··· DATA SECTION ···

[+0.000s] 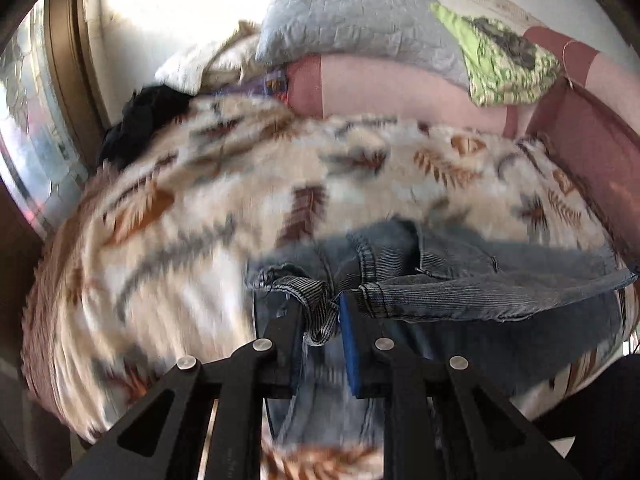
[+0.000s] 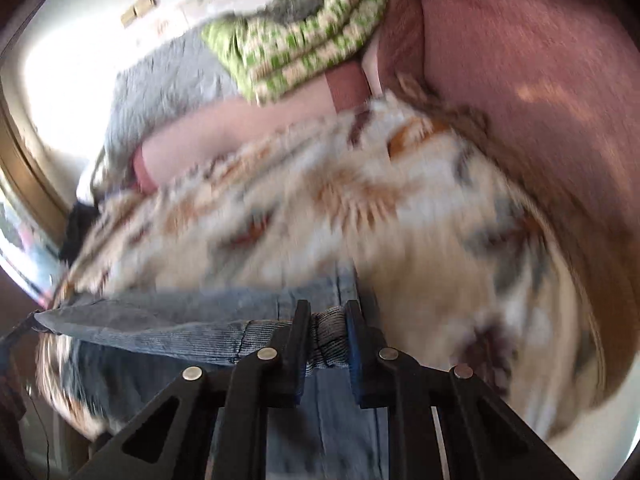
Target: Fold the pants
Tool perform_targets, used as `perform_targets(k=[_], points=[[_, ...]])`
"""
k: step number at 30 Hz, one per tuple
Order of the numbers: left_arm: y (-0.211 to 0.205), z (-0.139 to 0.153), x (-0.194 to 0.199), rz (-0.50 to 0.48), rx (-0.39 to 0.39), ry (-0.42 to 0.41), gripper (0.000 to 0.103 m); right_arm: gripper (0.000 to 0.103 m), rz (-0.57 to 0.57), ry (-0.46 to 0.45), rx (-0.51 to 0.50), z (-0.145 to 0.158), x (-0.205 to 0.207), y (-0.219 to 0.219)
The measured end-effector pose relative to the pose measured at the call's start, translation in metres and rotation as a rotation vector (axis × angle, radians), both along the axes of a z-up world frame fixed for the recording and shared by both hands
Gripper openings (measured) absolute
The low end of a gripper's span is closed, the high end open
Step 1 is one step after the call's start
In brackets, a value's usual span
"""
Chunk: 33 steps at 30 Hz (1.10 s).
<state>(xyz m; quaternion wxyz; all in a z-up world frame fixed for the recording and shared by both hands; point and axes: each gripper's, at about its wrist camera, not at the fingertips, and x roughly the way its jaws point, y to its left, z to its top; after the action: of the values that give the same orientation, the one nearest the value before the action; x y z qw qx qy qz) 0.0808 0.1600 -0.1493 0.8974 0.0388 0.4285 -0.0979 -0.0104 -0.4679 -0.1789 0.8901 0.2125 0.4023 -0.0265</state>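
Both grippers, left (image 1: 320, 304) and right (image 2: 328, 312), are pinching the jeans (image 1: 460, 280) waistband, holding it above the blanket (image 1: 200, 208); tension should stay even so the legs are hanging aligned.

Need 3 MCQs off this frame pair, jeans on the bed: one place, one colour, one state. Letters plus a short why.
1. Where does the green patterned cloth lie?
A. on the pillows at the far end
B. on the jeans
C. on the floor

2. What colour are the jeans?
A. black
B. blue
C. red

3. What is the state of the left gripper and right gripper?
A. both open
B. one open
C. both shut on denim

Answers: 1 A, it rests against the grey pillow; 2 B, faded blue denim; 3 C, bunched fabric sits between the fingers in each wrist view.
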Motion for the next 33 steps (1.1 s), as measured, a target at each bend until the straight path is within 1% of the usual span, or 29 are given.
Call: perform_targets(k=[2, 4, 6, 8, 10, 11, 12, 13, 14, 15, 16, 18, 20, 23, 24, 25, 26, 27, 28, 29, 30, 31, 32, 33], points=[[0.003, -0.025, -0.017, 0.011, 0.011, 0.057, 0.018, 0.018, 0.011, 0.051, -0.003, -0.015, -0.023, 0.004], [0.005, -0.048, -0.026, 0.031, 0.038, 0.097, 0.018, 0.018, 0.033, 0.098, -0.012, -0.027, -0.037, 0.009], [0.009, -0.067, -0.029, 0.05, 0.028, 0.147, 0.018, 0.018, 0.049, 0.147, -0.025, -0.038, -0.043, 0.015], [0.011, -0.075, -0.032, 0.064, 0.035, 0.179, 0.018, 0.02, 0.085, 0.266, -0.022, -0.054, -0.037, 0.018], [0.013, -0.076, -0.039, 0.068, 0.06, 0.184, 0.018, 0.037, 0.096, 0.341, -0.018, -0.06, -0.037, 0.017], [0.016, -0.076, -0.042, 0.068, 0.077, 0.191, 0.018, 0.042, 0.098, 0.358, -0.023, -0.059, -0.038, 0.015], [0.021, -0.077, -0.045, 0.073, 0.092, 0.204, 0.018, 0.049, 0.096, 0.368, -0.042, -0.053, -0.039, 0.012], [0.025, -0.076, -0.049, 0.091, 0.11, 0.212, 0.018, 0.052, 0.09, 0.352, -0.049, -0.048, -0.041, 0.009], [0.031, -0.072, -0.052, 0.11, 0.123, 0.21, 0.018, 0.054, 0.082, 0.318, -0.043, -0.04, -0.043, 0.004], [0.035, -0.068, -0.056, 0.122, 0.127, 0.201, 0.018, 0.059, 0.072, 0.28, -0.026, -0.032, -0.044, -0.002], [0.038, -0.063, -0.059, 0.131, 0.127, 0.188, 0.018, 0.061, 0.047, 0.226, 0.001, -0.023, -0.043, -0.011], [0.036, -0.048, -0.065, 0.13, 0.124, 0.141, 0.018, 0.062, -0.016, 0.162, 0.025, -0.012, -0.034, -0.024], [0.021, -0.03, -0.068, 0.102, 0.112, 0.082, 0.018, 0.062, -0.049, 0.158, 0.038, -0.012, -0.012, -0.029], [-0.01, -0.008, -0.064, 0.029, 0.063, 0.017, 0.018, 0.062, -0.097, 0.194, 0.072, -0.031, 0.026, -0.034], [-0.022, -0.004, -0.062, -0.001, 0.048, 0.005, 0.02, 0.062, -0.117, 0.22, 0.081, -0.041, 0.041, -0.036], [-0.032, -0.001, -0.059, -0.021, 0.042, 0.0, 0.022, 0.062, -0.133, 0.237, 0.093, -0.049, 0.047, -0.038], [-0.045, 0.001, -0.056, -0.04, 0.038, -0.007, 0.031, 0.062, -0.146, 0.257, 0.116, -0.058, 0.052, -0.042], [-0.053, 0.001, -0.052, -0.048, 0.036, -0.008, 0.037, 0.062, -0.148, 0.275, 0.144, -0.067, 0.059, -0.043], [-0.063, 0.0, -0.046, -0.049, 0.034, -0.007, 0.048, 0.058, -0.14, 0.304, 0.184, -0.078, 0.066, -0.041], [-0.073, 0.0, -0.041, -0.051, 0.029, -0.007, 0.05, 0.053, -0.139, 0.324, 0.179, -0.083, 0.069, -0.038], [-0.081, -0.003, -0.034, -0.057, 0.016, 0.0, 0.05, 0.036, -0.128, 0.319, 0.106, -0.08, 0.071, -0.031], [-0.087, -0.007, -0.031, -0.057, 0.005, 0.011, 0.05, 0.018, -0.1, 0.299, 0.097, -0.077, 0.073, -0.028], [-0.096, -0.011, -0.024, -0.055, -0.007, 0.027, 0.05, 0.018, -0.104, 0.276, 0.099, -0.072, 0.072, -0.026], [-0.105, -0.014, -0.019, -0.059, -0.019, 0.041, 0.05, 0.017, -0.132, 0.245, 0.087, -0.066, 0.069, -0.028]])
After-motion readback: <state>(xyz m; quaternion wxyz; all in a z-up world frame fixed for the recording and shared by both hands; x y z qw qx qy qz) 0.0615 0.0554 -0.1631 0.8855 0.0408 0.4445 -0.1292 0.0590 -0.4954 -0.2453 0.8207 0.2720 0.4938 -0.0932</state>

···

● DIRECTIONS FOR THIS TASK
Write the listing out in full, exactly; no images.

● TASK RESPONSE
[+0.000s] 
[+0.000s] 
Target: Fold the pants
Tool perform_targets, used as `perform_targets(k=[_], points=[[_, ...]])`
"""
k: step number at 30 Hz, one per tuple
Order of the numbers: left_arm: y (-0.211 to 0.205), z (-0.139 to 0.153), x (-0.194 to 0.199), rz (-0.50 to 0.48), rx (-0.39 to 0.39), ry (-0.42 to 0.41), gripper (0.000 to 0.103 m); right_arm: gripper (0.000 to 0.103 m), rz (-0.57 to 0.57), ry (-0.46 to 0.45), rx (-0.51 to 0.50), z (-0.145 to 0.158), x (-0.205 to 0.207), y (-0.219 to 0.219)
The measured end-effector pose relative to the pose measured at the call's start, translation in metres and rotation as a rotation vector (axis × angle, radians), both along the axes of a z-up world frame fixed for the recording and shared by both hands
Gripper openings (measured) absolute
The low end of a gripper's span is closed, the high end open
Step 1 is one step after the call's start
In brackets, a value's usual span
"""
Chunk: 33 steps at 30 Hz (1.10 s).
<state>(xyz m; quaternion wxyz; all in a z-up world frame fixed for the recording and shared by both hands; point and axes: each gripper's, at about its wrist camera, not at the fingertips, and x roughly the way its jaws point, y to its left, z to its top; after the action: of the values that give the same orientation, the one nearest the value before the action; x y z qw qx qy qz) 0.0808 0.1600 -0.1493 0.8974 0.0388 0.4285 -0.0979 -0.0104 -0.4679 -0.1789 0.8901 0.2125 0.4023 -0.0265</state>
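Both grippers, left (image 1: 320, 304) and right (image 2: 328, 312), are pinching the jeans (image 1: 460, 280) waistband, holding it above the blanket (image 1: 200, 208); tension should stay even so the legs are hanging aligned.

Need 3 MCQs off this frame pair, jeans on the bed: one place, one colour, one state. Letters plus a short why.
1. Where does the green patterned cloth lie?
A. on the pillows at the far end
B. on the jeans
C. on the floor

2. What colour are the jeans?
A. black
B. blue
C. red

3. What is the state of the left gripper and right gripper?
A. both open
B. one open
C. both shut on denim

Answers: 1 A, it rests against the grey pillow; 2 B, faded blue denim; 3 C, bunched fabric sits between the fingers in each wrist view.
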Motion for the next 33 steps (1.1 s), as measured, a target at each bend until the straight path is within 1% of the usual span, or 29 are given.
Call: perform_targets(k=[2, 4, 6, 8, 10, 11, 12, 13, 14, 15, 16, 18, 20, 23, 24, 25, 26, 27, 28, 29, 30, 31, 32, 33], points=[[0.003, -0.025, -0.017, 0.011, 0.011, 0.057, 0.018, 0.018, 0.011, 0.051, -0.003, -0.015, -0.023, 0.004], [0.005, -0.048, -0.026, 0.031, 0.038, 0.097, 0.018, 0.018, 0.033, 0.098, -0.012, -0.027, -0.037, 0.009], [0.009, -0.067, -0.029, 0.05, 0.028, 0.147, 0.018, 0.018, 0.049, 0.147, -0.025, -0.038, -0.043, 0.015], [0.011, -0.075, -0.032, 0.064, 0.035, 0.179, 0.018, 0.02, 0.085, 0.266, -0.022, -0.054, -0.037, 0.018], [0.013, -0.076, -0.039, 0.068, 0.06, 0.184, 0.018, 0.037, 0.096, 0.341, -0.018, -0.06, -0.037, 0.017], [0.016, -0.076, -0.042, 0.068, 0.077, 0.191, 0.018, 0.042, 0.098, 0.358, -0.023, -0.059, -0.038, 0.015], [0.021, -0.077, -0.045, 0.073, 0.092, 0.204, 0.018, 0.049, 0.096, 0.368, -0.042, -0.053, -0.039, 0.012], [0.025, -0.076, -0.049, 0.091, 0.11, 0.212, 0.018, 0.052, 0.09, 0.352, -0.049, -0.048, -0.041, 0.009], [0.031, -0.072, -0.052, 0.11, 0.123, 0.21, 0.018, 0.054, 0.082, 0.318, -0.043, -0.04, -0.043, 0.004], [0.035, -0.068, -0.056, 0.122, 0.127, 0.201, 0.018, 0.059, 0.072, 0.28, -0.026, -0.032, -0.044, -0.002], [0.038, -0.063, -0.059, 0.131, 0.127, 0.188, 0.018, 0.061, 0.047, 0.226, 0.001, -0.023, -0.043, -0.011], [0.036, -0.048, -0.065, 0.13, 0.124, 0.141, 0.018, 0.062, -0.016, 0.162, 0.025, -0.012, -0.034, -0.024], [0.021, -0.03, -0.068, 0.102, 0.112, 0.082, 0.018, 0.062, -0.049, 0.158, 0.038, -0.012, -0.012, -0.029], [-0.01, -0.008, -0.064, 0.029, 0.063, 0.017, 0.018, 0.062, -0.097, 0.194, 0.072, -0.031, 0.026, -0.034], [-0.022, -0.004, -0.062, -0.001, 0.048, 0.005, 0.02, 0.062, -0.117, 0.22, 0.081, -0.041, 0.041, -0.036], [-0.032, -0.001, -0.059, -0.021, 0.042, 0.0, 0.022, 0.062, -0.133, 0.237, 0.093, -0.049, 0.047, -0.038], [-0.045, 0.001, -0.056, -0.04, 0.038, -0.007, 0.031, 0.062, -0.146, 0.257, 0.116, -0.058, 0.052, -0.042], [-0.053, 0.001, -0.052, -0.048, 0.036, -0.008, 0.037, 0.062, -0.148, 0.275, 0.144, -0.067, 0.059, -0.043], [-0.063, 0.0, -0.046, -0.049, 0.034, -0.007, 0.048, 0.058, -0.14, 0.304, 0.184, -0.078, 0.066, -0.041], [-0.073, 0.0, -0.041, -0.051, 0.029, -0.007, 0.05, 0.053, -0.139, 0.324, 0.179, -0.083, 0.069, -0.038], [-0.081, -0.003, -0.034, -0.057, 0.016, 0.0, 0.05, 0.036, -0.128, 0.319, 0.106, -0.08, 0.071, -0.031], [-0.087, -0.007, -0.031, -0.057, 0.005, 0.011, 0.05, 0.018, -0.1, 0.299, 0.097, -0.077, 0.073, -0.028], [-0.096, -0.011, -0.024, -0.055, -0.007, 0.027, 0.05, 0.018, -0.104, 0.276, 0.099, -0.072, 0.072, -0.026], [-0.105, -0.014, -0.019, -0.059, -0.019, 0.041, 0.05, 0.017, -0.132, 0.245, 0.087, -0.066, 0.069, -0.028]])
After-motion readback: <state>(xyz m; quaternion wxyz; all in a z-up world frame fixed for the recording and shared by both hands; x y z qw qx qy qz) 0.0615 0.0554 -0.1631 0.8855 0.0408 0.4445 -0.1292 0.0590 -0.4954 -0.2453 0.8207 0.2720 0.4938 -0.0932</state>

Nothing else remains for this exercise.